Only the number is wanted: how many lines below contain "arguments"?

━━━━━ MATERIALS PROVIDED

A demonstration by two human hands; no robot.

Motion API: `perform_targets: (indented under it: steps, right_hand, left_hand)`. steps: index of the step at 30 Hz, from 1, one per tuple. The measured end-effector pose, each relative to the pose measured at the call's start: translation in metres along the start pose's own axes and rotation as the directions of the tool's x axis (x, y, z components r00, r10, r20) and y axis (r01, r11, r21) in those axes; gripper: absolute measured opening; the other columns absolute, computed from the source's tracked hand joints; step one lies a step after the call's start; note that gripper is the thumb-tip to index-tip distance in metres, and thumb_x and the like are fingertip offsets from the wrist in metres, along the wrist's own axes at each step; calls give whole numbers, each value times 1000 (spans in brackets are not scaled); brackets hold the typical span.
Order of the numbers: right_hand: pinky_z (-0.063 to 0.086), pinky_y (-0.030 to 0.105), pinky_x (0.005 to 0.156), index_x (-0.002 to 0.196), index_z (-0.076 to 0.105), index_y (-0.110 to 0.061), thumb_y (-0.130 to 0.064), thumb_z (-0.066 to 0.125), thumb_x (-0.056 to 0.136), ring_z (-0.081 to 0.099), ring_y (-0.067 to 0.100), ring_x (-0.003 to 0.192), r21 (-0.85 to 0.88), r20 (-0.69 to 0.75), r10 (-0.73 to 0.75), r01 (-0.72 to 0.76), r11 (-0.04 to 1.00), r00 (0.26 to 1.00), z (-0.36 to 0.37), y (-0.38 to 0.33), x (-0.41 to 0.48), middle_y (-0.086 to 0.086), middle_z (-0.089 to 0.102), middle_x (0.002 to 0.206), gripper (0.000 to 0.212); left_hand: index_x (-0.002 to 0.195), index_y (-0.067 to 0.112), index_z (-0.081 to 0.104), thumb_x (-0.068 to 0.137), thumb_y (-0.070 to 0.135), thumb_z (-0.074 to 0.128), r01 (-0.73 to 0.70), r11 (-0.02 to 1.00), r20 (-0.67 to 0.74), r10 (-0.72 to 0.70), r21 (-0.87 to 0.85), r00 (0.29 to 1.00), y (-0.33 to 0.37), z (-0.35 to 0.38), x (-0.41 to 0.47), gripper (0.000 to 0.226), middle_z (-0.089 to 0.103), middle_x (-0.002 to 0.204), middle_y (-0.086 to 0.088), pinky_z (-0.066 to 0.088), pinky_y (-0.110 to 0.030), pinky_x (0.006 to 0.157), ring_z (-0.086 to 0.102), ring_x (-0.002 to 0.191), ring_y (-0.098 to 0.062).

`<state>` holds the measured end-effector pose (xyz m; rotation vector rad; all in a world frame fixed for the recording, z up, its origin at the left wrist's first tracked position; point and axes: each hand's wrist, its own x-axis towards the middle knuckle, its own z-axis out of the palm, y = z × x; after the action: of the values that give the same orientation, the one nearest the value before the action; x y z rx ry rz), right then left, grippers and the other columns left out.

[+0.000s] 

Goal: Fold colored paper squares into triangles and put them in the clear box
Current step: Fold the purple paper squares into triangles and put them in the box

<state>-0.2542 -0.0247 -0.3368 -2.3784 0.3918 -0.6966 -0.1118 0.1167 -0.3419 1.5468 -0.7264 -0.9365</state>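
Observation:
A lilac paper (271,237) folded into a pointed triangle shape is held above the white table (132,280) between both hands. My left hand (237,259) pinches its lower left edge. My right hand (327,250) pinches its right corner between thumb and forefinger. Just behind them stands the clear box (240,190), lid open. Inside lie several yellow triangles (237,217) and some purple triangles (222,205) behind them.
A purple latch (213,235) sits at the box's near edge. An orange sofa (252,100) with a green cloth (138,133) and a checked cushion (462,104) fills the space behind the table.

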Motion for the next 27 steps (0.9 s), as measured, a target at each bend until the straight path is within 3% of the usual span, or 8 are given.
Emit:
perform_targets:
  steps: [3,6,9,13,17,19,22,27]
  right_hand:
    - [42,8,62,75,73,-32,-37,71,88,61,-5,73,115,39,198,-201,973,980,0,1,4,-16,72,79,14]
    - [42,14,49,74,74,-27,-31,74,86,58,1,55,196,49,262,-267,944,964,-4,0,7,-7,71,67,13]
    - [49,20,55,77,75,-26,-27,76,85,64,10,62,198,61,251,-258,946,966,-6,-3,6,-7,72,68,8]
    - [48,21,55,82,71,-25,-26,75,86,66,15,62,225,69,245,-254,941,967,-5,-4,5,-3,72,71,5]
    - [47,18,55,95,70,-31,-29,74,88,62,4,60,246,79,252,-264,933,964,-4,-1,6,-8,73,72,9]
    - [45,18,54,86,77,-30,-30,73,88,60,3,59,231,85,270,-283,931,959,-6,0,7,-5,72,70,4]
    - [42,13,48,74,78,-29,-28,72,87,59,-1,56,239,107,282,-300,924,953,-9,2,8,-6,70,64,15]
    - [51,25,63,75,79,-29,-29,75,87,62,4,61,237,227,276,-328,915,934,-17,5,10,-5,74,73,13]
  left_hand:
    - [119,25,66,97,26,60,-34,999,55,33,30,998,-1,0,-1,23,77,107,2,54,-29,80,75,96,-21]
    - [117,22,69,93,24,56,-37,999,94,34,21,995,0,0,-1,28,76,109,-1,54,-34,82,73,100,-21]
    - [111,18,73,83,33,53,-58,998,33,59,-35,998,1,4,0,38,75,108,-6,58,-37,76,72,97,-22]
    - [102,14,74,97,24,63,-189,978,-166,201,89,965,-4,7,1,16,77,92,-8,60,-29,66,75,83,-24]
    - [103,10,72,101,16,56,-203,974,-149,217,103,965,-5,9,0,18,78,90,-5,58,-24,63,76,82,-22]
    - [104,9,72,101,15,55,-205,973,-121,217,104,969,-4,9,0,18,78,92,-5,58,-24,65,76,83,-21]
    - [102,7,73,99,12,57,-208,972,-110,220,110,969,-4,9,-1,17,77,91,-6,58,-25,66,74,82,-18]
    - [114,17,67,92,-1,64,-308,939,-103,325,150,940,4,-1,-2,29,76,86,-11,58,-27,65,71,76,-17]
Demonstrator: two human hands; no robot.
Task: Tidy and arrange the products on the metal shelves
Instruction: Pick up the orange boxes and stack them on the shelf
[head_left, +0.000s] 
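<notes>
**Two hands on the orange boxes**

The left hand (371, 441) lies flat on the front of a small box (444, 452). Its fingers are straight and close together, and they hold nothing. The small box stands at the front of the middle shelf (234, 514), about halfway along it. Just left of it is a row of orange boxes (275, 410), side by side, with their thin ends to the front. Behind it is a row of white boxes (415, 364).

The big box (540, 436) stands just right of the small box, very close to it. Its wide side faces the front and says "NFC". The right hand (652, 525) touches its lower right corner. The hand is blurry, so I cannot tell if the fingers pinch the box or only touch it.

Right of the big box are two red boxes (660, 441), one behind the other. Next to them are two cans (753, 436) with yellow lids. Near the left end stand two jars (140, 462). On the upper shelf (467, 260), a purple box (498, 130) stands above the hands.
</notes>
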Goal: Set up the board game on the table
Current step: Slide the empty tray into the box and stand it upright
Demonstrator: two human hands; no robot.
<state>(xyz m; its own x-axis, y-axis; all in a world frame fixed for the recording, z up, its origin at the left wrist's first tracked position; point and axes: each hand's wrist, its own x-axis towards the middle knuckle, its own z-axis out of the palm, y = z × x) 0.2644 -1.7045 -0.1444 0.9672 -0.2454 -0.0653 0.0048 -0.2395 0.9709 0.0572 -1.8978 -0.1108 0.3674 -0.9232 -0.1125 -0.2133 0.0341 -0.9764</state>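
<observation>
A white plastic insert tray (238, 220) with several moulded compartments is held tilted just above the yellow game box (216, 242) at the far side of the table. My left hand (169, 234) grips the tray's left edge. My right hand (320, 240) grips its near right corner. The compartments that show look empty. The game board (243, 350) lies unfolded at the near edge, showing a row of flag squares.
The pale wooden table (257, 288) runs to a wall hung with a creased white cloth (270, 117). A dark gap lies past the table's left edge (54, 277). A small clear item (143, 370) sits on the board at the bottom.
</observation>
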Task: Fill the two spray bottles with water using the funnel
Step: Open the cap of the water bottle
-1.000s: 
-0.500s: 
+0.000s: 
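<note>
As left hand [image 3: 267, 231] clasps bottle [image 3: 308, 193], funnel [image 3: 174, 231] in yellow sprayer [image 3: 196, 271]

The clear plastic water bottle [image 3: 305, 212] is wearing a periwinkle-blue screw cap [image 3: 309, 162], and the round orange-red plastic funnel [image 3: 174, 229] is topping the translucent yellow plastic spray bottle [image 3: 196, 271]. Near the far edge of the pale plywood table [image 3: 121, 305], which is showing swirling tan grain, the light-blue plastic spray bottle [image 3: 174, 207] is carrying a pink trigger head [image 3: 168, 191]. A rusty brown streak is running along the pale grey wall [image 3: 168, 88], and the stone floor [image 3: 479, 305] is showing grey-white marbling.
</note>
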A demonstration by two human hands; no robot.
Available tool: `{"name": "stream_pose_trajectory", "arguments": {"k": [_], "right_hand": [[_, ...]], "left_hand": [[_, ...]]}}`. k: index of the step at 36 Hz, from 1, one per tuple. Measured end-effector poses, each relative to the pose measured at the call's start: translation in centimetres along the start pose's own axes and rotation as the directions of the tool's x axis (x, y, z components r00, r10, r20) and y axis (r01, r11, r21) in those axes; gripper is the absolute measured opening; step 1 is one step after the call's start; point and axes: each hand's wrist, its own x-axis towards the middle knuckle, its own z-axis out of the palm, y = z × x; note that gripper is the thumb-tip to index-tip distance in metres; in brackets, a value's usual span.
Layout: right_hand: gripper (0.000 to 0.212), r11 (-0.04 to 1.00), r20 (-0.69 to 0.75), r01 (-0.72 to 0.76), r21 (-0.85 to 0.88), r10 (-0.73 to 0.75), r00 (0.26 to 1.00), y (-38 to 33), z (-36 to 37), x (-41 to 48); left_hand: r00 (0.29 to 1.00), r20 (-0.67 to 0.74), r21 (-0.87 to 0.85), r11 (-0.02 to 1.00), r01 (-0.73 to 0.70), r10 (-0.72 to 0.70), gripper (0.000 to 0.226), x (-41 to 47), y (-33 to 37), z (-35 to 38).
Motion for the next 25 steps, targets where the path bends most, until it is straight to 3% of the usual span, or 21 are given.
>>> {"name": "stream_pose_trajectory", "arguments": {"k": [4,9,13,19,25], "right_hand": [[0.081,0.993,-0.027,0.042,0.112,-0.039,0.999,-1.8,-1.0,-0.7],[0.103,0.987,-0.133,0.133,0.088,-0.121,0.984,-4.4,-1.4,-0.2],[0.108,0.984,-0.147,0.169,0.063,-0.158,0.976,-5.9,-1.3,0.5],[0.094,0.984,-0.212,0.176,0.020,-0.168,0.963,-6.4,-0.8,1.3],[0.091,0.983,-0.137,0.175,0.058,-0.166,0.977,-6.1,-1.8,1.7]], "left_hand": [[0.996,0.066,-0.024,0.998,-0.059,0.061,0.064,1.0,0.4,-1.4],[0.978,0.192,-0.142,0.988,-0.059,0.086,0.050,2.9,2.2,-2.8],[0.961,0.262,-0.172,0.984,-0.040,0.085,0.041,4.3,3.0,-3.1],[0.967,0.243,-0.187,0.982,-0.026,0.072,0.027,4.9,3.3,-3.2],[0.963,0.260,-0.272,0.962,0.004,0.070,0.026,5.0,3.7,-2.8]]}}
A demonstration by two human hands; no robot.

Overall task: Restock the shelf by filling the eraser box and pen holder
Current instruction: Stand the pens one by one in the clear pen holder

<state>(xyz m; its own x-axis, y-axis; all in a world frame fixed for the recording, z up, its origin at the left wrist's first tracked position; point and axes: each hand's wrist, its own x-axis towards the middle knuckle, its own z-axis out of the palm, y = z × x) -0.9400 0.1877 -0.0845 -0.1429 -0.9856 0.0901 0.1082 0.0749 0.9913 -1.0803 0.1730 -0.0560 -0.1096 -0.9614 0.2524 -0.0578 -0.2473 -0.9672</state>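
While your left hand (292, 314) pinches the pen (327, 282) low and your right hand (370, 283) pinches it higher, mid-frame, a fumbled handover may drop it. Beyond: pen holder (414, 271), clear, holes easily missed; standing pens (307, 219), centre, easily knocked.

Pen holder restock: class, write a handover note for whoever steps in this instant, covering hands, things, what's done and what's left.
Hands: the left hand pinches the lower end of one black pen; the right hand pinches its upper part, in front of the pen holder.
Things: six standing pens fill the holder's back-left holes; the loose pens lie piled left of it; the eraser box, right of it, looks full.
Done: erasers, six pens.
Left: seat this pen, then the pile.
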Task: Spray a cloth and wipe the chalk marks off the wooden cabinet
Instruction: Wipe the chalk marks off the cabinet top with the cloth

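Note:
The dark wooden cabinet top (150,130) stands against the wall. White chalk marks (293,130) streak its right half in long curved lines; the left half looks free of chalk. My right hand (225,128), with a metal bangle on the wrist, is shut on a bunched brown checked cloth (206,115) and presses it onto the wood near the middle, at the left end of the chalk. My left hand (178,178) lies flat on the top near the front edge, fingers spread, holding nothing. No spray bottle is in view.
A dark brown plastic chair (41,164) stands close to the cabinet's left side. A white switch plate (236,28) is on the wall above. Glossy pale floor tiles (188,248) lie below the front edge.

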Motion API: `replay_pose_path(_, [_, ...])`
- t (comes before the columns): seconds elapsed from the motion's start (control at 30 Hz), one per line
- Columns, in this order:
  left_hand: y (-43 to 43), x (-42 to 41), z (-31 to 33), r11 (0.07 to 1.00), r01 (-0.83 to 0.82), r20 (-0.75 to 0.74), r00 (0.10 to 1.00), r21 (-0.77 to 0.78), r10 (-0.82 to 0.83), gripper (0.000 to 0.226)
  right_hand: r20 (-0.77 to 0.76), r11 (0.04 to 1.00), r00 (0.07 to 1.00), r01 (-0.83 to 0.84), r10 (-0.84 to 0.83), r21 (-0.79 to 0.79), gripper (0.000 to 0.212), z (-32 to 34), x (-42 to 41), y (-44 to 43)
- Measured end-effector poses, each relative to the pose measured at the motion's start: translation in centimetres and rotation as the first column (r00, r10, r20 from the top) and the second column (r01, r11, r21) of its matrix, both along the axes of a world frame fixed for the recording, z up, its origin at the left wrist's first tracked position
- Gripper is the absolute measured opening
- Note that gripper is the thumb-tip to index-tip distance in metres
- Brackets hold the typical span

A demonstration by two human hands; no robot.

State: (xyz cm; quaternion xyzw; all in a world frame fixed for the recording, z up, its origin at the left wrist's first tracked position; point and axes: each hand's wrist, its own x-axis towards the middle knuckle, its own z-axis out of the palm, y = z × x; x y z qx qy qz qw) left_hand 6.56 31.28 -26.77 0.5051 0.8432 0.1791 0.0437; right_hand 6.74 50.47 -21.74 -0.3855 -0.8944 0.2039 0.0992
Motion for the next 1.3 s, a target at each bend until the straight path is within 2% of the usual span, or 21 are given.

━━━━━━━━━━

YOUR RESPONSE >>
2